#### What you are asked to do:
Every line of the material that follows must be printed again exactly.

▬▬▬▬▬▬

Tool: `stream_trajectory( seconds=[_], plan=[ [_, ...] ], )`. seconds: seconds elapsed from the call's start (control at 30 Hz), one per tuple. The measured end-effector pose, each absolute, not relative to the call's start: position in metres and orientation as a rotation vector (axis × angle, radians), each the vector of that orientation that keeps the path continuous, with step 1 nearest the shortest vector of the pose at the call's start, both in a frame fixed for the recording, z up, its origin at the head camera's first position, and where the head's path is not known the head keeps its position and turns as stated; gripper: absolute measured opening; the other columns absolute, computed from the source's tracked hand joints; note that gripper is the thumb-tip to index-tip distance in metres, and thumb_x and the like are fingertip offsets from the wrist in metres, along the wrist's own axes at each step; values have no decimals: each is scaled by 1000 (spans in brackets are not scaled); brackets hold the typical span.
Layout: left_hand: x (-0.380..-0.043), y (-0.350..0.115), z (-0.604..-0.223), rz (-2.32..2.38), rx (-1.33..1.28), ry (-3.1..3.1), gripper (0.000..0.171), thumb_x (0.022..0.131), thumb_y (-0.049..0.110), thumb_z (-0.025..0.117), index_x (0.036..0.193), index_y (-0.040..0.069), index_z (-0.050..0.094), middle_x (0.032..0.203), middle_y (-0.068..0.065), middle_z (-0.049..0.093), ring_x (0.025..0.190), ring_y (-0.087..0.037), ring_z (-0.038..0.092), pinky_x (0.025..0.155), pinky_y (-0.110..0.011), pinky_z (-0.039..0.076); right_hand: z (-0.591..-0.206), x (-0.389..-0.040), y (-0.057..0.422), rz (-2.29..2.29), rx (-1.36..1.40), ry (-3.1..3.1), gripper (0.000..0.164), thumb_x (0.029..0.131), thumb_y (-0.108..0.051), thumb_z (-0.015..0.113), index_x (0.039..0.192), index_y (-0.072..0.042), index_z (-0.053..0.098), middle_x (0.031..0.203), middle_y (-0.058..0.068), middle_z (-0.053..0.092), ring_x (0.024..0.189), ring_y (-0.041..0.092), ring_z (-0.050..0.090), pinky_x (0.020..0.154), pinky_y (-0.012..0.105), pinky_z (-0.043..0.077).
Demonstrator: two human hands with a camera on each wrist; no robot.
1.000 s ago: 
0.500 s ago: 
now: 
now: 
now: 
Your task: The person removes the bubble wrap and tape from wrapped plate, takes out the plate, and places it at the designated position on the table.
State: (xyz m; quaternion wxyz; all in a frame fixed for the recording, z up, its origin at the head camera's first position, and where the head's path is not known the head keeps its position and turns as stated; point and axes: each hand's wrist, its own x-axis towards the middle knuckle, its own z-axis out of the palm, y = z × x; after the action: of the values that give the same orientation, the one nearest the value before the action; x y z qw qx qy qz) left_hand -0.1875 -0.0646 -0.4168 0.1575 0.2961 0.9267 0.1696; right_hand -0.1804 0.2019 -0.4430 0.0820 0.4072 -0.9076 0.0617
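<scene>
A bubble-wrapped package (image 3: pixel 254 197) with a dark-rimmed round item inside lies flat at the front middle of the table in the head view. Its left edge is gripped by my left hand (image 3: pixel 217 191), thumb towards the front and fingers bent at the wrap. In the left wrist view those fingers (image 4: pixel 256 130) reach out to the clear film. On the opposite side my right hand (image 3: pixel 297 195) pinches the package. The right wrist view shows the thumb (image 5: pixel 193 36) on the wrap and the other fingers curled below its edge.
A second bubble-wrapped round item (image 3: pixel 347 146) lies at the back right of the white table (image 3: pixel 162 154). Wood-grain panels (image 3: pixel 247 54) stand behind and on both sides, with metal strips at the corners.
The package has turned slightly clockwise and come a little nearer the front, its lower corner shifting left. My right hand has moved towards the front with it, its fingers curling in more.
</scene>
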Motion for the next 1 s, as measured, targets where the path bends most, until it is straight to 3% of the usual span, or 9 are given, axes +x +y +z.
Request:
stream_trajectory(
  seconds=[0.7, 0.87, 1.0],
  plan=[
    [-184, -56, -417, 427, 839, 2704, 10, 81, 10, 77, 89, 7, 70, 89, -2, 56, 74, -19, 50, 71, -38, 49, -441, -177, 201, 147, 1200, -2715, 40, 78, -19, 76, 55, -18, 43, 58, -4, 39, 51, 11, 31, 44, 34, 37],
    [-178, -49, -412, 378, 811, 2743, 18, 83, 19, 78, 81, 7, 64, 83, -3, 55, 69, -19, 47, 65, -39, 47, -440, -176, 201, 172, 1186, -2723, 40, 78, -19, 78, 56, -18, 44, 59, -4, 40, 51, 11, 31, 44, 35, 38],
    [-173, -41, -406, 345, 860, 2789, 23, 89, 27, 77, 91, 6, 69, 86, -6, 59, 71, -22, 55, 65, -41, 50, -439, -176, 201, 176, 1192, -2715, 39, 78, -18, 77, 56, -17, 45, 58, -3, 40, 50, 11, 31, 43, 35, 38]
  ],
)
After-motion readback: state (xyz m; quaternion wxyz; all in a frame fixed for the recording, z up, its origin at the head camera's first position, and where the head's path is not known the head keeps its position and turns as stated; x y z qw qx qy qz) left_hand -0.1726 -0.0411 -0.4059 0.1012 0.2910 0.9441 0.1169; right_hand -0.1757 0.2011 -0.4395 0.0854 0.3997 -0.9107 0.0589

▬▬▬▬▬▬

#### Final answer:
Tool: `stream_trajectory( seconds=[_], plan=[ [_, ...] ], )`. seconds: seconds elapsed from the call's start (control at 30 Hz), one per tuple. The measured end-effector pose, each absolute, not relative to the call's start: position in metres and orientation as a rotation vector (axis × angle, radians), each the vector of that orientation that keeps the path continuous, with step 1 nearest the shortest vector of the pose at the call's start, both in a frame fixed for the recording, z up, its origin at the head camera's first position, and where the head's path is not known the head keeps its position and turns as stated; gripper: absolute measured opening; the other columns absolute, computed from the source's tracked hand joints; note that gripper is the thumb-tip to index-tip distance in metres, and thumb_x and the like are fingertip offsets from the wrist in metres, along the wrist's own axes at each step; values have no decimals: each is scaled by 1000 (spans in brackets are not scaled); brackets hold the typical span.
Layout: left_hand: x (-0.380..-0.043), y (-0.350..0.115), z (-0.604..-0.223), rz (-2.32..2.38), rx (-1.33..1.28), ry (-3.1..3.1), gripper (0.000..0.171), thumb_x (0.022..0.131), thumb_y (-0.049..0.110), thumb_z (-0.025..0.117), index_x (0.036..0.193), index_y (-0.040..0.069), index_z (-0.050..0.094), middle_x (0.032..0.203), middle_y (-0.068..0.065), middle_z (-0.049..0.093), ring_x (0.025..0.190), ring_y (-0.087..0.037), ring_z (-0.038..0.092), pinky_x (0.025..0.155), pinky_y (-0.110..0.011), pinky_z (-0.039..0.076); right_hand: z (-0.591..-0.206), x (-0.389..-0.040), y (-0.057..0.422), rz (-2.29..2.29), rx (-1.36..1.40), ry (-3.1..3.1), gripper (0.000..0.164), thumb_x (0.029..0.131), thumb_y (-0.108..0.051), thumb_z (-0.015..0.113), index_x (0.039..0.192), index_y (-0.072..0.042), index_z (-0.053..0.098), middle_x (0.031..0.203), middle_y (-0.058..0.068), middle_z (-0.053..0.092), ring_x (0.024..0.189), ring_y (-0.041..0.092), ring_z (-0.050..0.090), pinky_x (0.020..0.154), pinky_y (-0.012..0.105), pinky_z (-0.043..0.077).
Demonstrator: two human hands with a camera on each wrist; no robot.
1.000 s ago: 
0.500 s ago: 
now: 
now: 
now: 
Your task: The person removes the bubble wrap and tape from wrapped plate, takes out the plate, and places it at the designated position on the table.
State: (xyz m; quaternion wxyz; all in a frame fixed for the recording, z up, its origin at the head camera's first position, and where the head's path is not known the head keeps its position and turns as stated; point and axes: each hand's wrist, its own x-axis towards the middle knuckle, its own z-axis out of the palm, y = z × x; after the action: of the values that give the same orientation, the one nearest the value before the action; x y z qw qx qy qz) left_hand -0.1875 -0.0646 -0.4168 0.1575 0.2961 0.9267 0.1696; right_hand -0.1804 0.2019 -0.4430 0.0820 0.4072 -0.9076 0.0617
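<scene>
A bubble-wrapped package (image 3: pixel 254 197) with a dark-rimmed round item inside lies flat at the front middle of the table in the head view. Its left edge is gripped by my left hand (image 3: pixel 217 191), thumb towards the front and fingers bent at the wrap. In the left wrist view those fingers (image 4: pixel 256 130) reach out to the clear film. On the opposite side my right hand (image 3: pixel 297 195) pinches the package. The right wrist view shows the thumb (image 5: pixel 193 36) on the wrap and the other fingers curled below its edge.
A second bubble-wrapped round item (image 3: pixel 347 146) lies at the back right of the white table (image 3: pixel 162 154). Wood-grain panels (image 3: pixel 247 54) stand behind and on both sides, with metal strips at the corners.
The package has turned slightly clockwise and come a little nearer the front, its lower corner shifting left. My right hand has moved towards the front with it, its fingers curling in more.
</scene>
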Motion for the next 1 s, as measured, targets where the path bends most, until it is straight to 3% of the usual span, or 9 are given, axes +x +y +z.
Request:
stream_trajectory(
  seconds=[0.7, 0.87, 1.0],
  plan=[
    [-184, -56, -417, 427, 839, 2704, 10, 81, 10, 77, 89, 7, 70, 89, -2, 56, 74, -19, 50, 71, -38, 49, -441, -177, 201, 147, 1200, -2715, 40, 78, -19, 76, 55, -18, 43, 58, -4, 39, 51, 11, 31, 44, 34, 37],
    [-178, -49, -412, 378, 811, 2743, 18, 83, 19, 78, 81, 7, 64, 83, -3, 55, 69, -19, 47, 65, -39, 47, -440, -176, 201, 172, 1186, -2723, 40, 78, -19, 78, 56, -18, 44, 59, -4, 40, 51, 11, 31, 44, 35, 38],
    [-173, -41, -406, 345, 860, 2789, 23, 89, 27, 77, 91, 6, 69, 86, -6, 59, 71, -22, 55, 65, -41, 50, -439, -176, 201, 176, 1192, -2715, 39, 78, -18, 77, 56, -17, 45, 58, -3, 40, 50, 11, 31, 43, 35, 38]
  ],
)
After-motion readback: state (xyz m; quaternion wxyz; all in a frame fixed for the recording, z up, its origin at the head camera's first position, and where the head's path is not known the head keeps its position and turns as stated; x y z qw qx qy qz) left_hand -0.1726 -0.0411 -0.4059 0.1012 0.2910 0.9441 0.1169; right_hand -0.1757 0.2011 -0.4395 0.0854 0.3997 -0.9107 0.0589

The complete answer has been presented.